◆ Your goal
Would you copy each line of the data below that has "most"?

---------- Data ----------

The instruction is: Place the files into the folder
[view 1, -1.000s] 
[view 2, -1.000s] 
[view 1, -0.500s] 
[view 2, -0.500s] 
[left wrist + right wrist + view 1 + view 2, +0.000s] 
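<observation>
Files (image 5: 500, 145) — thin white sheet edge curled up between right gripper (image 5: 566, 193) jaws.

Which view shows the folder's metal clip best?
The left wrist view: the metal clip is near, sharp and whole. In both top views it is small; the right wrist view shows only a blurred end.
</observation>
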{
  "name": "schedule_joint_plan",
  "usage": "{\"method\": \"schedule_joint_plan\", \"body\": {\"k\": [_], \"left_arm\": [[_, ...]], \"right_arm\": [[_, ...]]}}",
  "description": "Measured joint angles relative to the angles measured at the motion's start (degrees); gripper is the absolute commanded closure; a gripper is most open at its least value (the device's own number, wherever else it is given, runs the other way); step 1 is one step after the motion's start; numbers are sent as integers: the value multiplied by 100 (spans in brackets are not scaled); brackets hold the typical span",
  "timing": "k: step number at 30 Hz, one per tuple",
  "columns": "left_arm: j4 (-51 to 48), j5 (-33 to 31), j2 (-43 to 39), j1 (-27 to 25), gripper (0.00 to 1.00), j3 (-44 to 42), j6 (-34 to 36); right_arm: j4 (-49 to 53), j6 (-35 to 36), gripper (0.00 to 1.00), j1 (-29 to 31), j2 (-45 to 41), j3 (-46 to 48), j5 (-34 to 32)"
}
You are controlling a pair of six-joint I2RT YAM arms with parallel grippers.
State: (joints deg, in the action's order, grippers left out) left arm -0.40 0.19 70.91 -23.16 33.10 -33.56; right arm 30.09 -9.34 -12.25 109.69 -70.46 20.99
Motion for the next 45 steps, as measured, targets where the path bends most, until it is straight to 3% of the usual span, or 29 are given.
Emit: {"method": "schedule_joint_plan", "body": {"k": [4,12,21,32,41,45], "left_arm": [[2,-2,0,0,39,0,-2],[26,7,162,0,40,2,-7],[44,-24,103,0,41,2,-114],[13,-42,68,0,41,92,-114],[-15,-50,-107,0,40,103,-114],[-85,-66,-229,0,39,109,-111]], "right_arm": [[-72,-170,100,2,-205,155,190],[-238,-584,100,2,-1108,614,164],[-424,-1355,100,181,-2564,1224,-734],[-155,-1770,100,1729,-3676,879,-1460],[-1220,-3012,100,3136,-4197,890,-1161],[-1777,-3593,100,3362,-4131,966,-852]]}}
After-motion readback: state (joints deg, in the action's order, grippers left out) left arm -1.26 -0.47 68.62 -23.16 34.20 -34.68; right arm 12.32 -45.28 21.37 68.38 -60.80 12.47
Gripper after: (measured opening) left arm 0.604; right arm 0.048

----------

◆ Worked solution
  "description": "Measured joint angles relative to the angles measured at the motion's start (degrees); gripper is the absolute commanded closure; a gripper is most open at its least value (the device's own number, wherever else it is given, runs the other way); step 1 is one step after the motion's start; numbers are sent as integers: the value multiplied by 100 (spans in brackets are not scaled); brackets hold the typical span",
Motion for the next 45 steps, as measured, targets where the path bends most, until it is straight to 3% of the usual span, or 29 are given.

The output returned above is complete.